# About this exercise
Each line of the data must be set down again without a single difference.

# Dataset

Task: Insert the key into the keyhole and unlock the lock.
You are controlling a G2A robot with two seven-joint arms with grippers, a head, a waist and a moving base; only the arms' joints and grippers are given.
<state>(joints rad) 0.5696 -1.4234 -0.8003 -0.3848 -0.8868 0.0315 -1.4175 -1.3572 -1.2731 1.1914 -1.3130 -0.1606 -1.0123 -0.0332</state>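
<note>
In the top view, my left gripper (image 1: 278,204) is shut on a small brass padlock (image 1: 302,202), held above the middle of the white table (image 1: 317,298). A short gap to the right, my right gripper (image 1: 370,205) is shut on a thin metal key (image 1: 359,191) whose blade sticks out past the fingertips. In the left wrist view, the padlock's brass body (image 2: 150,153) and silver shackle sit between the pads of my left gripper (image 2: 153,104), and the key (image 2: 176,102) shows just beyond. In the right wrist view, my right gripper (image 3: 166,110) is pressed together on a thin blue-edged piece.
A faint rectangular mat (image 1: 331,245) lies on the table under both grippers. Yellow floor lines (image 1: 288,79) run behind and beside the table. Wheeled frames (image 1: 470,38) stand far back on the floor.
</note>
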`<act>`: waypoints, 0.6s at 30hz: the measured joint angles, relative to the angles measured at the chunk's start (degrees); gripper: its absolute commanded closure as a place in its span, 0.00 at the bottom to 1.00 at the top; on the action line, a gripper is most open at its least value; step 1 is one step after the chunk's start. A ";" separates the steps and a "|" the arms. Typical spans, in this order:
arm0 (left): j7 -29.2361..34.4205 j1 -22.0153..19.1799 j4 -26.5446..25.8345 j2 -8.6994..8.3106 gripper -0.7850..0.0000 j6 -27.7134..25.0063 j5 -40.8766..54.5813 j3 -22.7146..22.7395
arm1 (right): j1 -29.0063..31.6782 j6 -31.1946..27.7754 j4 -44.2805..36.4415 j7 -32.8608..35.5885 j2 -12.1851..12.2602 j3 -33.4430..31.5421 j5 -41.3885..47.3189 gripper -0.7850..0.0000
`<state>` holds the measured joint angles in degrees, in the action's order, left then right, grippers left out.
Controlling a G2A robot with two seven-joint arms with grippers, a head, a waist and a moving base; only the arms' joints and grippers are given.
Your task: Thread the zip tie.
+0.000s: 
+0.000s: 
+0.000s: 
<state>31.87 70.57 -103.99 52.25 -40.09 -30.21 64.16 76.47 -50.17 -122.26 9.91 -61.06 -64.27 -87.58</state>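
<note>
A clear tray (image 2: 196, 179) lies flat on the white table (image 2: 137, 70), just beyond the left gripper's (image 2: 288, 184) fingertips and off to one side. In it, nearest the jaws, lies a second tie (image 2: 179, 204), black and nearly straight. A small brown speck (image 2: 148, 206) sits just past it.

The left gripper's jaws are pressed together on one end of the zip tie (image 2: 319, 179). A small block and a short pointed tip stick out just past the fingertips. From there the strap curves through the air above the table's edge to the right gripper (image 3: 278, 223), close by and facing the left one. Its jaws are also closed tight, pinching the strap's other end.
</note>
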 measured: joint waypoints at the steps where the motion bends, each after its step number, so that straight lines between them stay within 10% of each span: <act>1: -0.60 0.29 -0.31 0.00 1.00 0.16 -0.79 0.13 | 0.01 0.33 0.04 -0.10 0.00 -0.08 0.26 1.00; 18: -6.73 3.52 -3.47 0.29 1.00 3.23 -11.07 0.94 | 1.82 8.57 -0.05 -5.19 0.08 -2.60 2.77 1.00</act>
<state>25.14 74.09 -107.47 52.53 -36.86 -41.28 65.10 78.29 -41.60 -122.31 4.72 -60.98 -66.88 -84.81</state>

# Completed exercise
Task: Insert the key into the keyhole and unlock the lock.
You are controlling a G2A robot with two seven-joint arms with grippers, a head, a waist and a moving base; only the arms' joints and grippers are given.
<state>(joints rad) 0.5696 -1.4234 -0.8003 -0.3848 -0.8868 0.0315 -1.4175 -1.3572 -1.2731 1.1914 -1.3130 -0.1606 -1.0123 -0.0332</state>
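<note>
In the top view, my left gripper (image 1: 278,204) is shut on a small brass padlock (image 1: 302,202), held above the middle of the white table (image 1: 317,298). A short gap to the right, my right gripper (image 1: 370,205) is shut on a thin metal key (image 1: 359,191) whose blade sticks out past the fingertips. In the left wrist view, the padlock's brass body (image 2: 150,153) and silver shackle sit between the pads of my left gripper (image 2: 153,104), and the key (image 2: 176,102) shows just beyond. In the right wrist view, my right gripper (image 3: 166,110) is pressed together on a thin blue-edged piece.
A faint rectangular mat (image 1: 331,245) lies on the table under both grippers. Yellow floor lines (image 1: 288,79) run behind and beside the table. Wheeled frames (image 1: 470,38) stand far back on the floor.
</note>
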`<act>`: waypoints, 0.6s at 30hz: the measured joint angles, relative to the angles measured at the chunk's start (degrees); gripper: its absolute commanded closure as a place in its span, 0.00 at the bottom to 1.00 at the top; on the action line, a gripper is most open at its least value; step 1 is one step after the chunk's start. A ";" separates the steps and a "|" the arms. Typical spans, in this order:
arm0 (left): j7 -29.2361..34.4205 j1 -22.0153..19.1799 j4 -26.5446..25.8345 j2 -8.6994..8.3106 gripper -0.7850..0.0000 j6 -27.7134..25.0063 j5 -40.8766..54.5813 j3 -22.7146..22.7395
arm1 (right): j1 -29.0063..31.6782 j6 -31.1946..27.7754 j4 -44.2805..36.4415 j7 -32.8608..35.5885 j2 -12.1851..12.2602 j3 -33.4430..31.5421 j5 -41.3885..47.3189 gripper -0.7850..0.0000
`<state>` holds the measured joint angles in degrees, in the action's order, left then right, grippers left out.
Controlling a G2A robot with two seven-joint arms with grippers, a head, a waist and a moving base; only the arms' joints and grippers are given.
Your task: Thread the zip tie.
+0.000s: 
+0.000s: 
+0.000s: 
<state>31.87 70.57 -103.99 52.25 -40.09 -30.21 64.16 76.47 -50.17 -122.26 9.91 -61.06 -64.27 -87.58</state>
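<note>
A clear tray (image 2: 196, 179) lies flat on the white table (image 2: 137, 70), just beyond the left gripper's (image 2: 288, 184) fingertips and off to one side. In it, nearest the jaws, lies a second tie (image 2: 179, 204), black and nearly straight. A small brown speck (image 2: 148, 206) sits just past it.

The left gripper's jaws are pressed together on one end of the zip tie (image 2: 319, 179). A small block and a short pointed tip stick out just past the fingertips. From there the strap curves through the air above the table's edge to the right gripper (image 3: 278, 223), close by and facing the left one. Its jaws are also closed tight, pinching the strap's other end.
</note>
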 measured: joint waypoints at the steps where the motion bends, each after its step number, so that straight lines between them stay within 10% of each span: <act>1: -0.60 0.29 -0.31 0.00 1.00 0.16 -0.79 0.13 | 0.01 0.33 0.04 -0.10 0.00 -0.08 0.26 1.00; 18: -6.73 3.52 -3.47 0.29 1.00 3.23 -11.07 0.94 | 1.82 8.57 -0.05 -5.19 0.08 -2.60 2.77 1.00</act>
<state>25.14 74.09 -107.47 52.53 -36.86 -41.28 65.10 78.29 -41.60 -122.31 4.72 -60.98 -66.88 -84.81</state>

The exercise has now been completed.